São Paulo, terça-feira, 7 de junho de 1994
Texto Anterior | Próximo Texto | Índice

Tempo para consertar

ALBERTO HELENA JR.

Saímos do hotel, em Edmonton, no Canadá, lá pelas quatro e meia da madrugada, numa viagem tortuosa, com parada em Salt Lake City, para chegarmos a Los Gatos, Califórnia, EUA, por volta do meio-dia daqui, posto que uma hora se perde (ou se ganha, já nem sei mais se é pra frente ou se é pra trás, pois só sei que meu fuso entrou em parafuso).
Acompanhava-me a expectativa de que encontraríamos uma seleção efervescente. Afinal, o mundo todo se diz decepcionado com o futebol apresentado pelo Brasil neste domingo.
Nada disso, nem de longe. No gramado que separa o hotel Villa Felice do estacionamento de carro permitido à imprensa, logo de entrada, foi armado, literalmente, um circo.
Explico: trata-se de uma lona montada em forma de circo (ou, se quiserem, dos templos evangélicos nos anos de recessão por aqui), com cadeirinhas de plástico formando um auditório em frente a uma bancada, atrás da qual Parreira dava sua entrevista coletiva.
Aliás, um Parreira loquaz como sempre e com uma clara expressão de confiança estampada no rosto.
"Estaria preocupado –me dizia, depois da coletiva, num canto– se tivéssemos empatado com o Canadá da mesma forma que o Marrocos, que não chegou à área canadense nem uma vez sequer. Nós, não. Nós perdemos uns sete gols, pô!"
É verdade, perdemos muitos gols, cara-a-ara com o goleiro. E o pior: com jogadores que são exímios finalizadores, como Romário e Bebeto. Por quê?
Segundo Romário, em torno do qual, mais adiante, formava-se uma rodinha de microfones, apenas por falta de concentração.
Romário –pasmem!– não culpa ninguém a não ser ele mesmo e seu companheiro Bebeto pelos gols desperdiçados, e, consequentemente, pelo empate com a seleção do Canadá.
Bom, muito bom mesmo, quando uma estrela da cintilância de Romário e do intempestivo temperamento do nosso artilheiro, assume publicamente a culpa por um resultado negativo. Isso quer dizer que sempre haverá tempo e jeito para consertar as coisas.

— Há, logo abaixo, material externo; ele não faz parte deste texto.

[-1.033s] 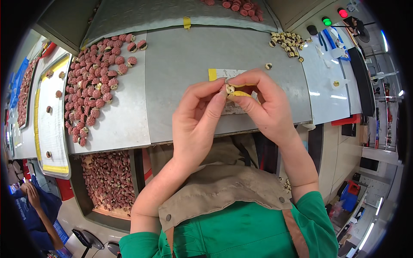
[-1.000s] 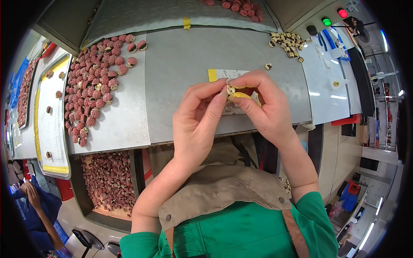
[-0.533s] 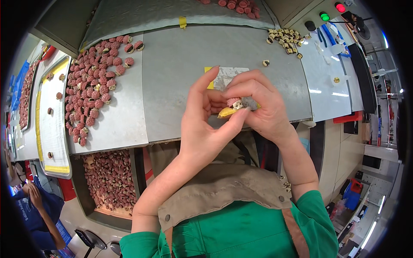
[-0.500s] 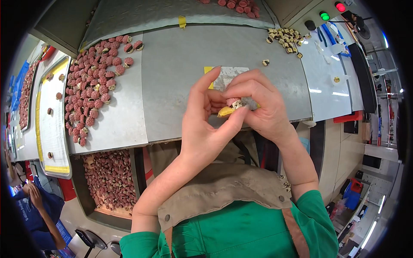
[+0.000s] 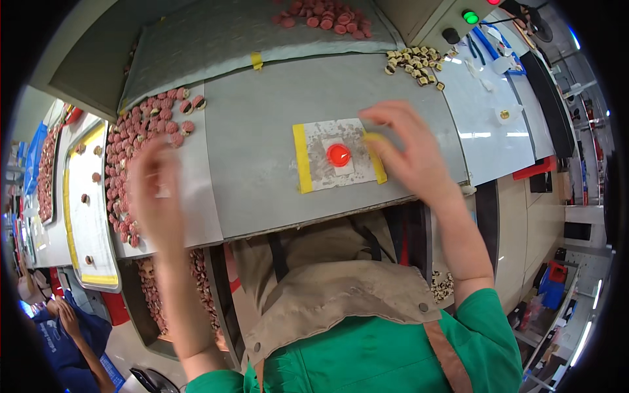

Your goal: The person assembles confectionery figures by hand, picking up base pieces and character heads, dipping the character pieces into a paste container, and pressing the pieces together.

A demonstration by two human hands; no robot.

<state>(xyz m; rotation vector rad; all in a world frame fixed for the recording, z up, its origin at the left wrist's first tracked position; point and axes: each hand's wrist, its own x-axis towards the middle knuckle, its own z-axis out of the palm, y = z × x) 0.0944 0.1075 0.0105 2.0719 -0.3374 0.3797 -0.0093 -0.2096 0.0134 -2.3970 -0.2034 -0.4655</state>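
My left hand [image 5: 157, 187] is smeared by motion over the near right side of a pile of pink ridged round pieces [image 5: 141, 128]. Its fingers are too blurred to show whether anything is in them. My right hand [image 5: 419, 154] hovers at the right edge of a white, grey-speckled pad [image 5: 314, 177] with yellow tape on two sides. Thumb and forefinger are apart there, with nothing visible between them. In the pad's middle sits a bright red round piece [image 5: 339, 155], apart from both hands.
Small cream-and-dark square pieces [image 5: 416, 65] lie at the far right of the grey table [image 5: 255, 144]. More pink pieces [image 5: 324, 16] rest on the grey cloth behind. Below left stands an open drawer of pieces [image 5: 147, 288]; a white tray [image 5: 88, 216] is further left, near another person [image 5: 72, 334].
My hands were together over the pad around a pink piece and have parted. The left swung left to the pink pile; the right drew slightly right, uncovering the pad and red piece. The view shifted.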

Para o próximo amistoso, contra Honduras, Parreira está disposto a testar mais uma vez Mazinho no meio-campo. Outra boa notícia. Afinal, o próprio técnico admite que o jogo contra o Canadá foi atípico, por causa da cerrada marcação dos adversários nos primeiros 20 minutos de jogo.
E, sobretudo, porque as alterações subsequentes –Paulo Sérgio e Cafu– acabaram por desfigurar o time. É preciso, pois, ver com mais atenção como Mazinho se comportará nesse meio-campo, mas com o resto do time titular.

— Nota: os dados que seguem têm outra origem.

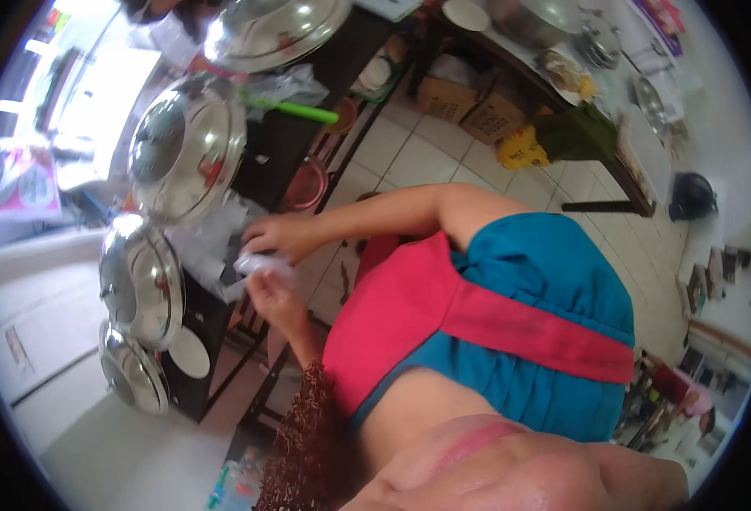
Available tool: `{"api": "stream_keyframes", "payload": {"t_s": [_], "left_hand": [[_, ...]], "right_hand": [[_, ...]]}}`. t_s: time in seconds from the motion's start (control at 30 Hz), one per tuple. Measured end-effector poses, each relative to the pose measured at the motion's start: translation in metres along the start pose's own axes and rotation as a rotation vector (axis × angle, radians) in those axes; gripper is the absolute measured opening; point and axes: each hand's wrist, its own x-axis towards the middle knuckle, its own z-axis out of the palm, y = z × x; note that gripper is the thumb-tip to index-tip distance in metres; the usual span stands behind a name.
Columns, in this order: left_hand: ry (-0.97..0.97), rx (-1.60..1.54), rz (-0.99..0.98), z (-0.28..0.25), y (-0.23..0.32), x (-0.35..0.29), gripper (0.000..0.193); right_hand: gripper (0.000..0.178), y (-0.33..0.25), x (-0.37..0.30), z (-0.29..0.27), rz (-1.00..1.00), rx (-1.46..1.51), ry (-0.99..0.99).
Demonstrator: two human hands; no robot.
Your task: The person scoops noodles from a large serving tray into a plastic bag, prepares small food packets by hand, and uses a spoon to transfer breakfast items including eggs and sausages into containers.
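Observation:
A thin, clear plastic bag [265, 266], crumpled and partly blurred, lies between my two hands over the edge of a dark table. My left hand [275, 298], the lower one, pinches it from below. Above it, my right hand [286, 237] has its fingers closed at the bag's upper side; exactly what they grip is partly hidden. More crumpled clear plastic [209, 243] lies on the tabletop just beyond my fingers. Beside it stands a round steel dish with a domed, windowed lid [192, 145].
Similar lidded dishes [141, 281] line the dark table [295, 149], with a white plate [189, 353] near one end. A bright green handle [303, 111] sticks out beside plastic. Below is a pink bowl [306, 183]. Cardboard boxes [493, 117] stand under another table.

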Motion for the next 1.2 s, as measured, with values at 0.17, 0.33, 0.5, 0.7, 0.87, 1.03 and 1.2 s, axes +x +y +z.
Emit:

Ainda ontem, aqui em Los Gatos, o principal assunto era o Brasil à procura de um capitão. Menos mal que não esteja à procura de um general, espero, com todo o respeito que os generais merecem.
Fico pensando se a escolha do capitão do nosso time (Jorginho, Ricardo Rocha, Raí e Dunga participam de um revezamento) tem mesmo a importância que se lhe confere aqui em Los Gatos.
Capitão mesmo, com voz de comando e atuação dentro das quatro linhas, eram Charles Miller, Rubens Salles, Amilcar Barbuy, os heróis já esquecidos dos tempos pioneiros do futebol no Brasil.
Então, eles eram um misto de treinador, porta-voz dos companheiros e tinham verdadeiro poder de comando, pois as leis do jogo assim permitiam.
Nos tempos modernos, o capitão, na verdade, está lá só pra acompanhar o ritual da moedinha ser jogada ao ar, para escolher o campo.
O que me surpreende é Parreira, que convive há três anos com esse grupo de jogadores, ainda ter dúvidas sobre qual o mais habilitado a vestir a braçadeira de capitão. Convenhamos, é muito.

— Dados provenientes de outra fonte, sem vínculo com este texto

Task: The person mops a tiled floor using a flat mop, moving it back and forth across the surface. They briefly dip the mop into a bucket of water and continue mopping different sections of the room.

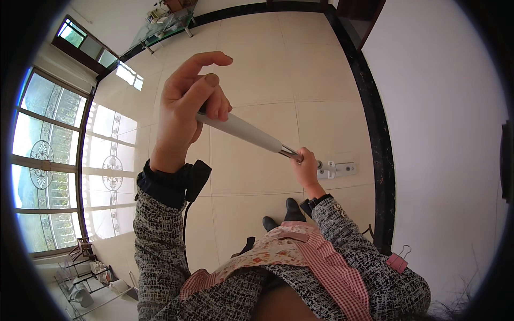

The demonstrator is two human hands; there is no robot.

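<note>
A flat mop with a white and metal handle (245,130) slants from the upper left down to the right. My left hand (192,92) grips the top of the white handle with its lower fingers, the index finger raised and bent. Lower down, my right hand (306,168) is closed around the metal pole. Beyond it the mop's flat, pale head (345,169) lies on the tiled floor (257,168), near the black border along the right wall. Part of the head is hidden behind my right hand.
A black floor border (371,116) runs beside the white wall (437,120). Tall windows (48,160) stand at left, and a glass table (168,30) with things on it stands at the upper left. A metal rack (80,285) is at the lower left. My dark shoes (294,208) are below the mop head.
</note>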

Texto Anterior: O RANKING DO TÊNIS
Próximo Texto: Maradona treina e recupera a forma
Índice


Clique aqui para deixar comentários e sugestões para o ombudsman.


Copyright Empresa Folha da Manhã S/A. Todos os direitos reservados. É proibida a reprodução do conteúdo desta página em qualquer meio de comunicação, eletrônico ou impresso, sem autorização escrita da Folhapress.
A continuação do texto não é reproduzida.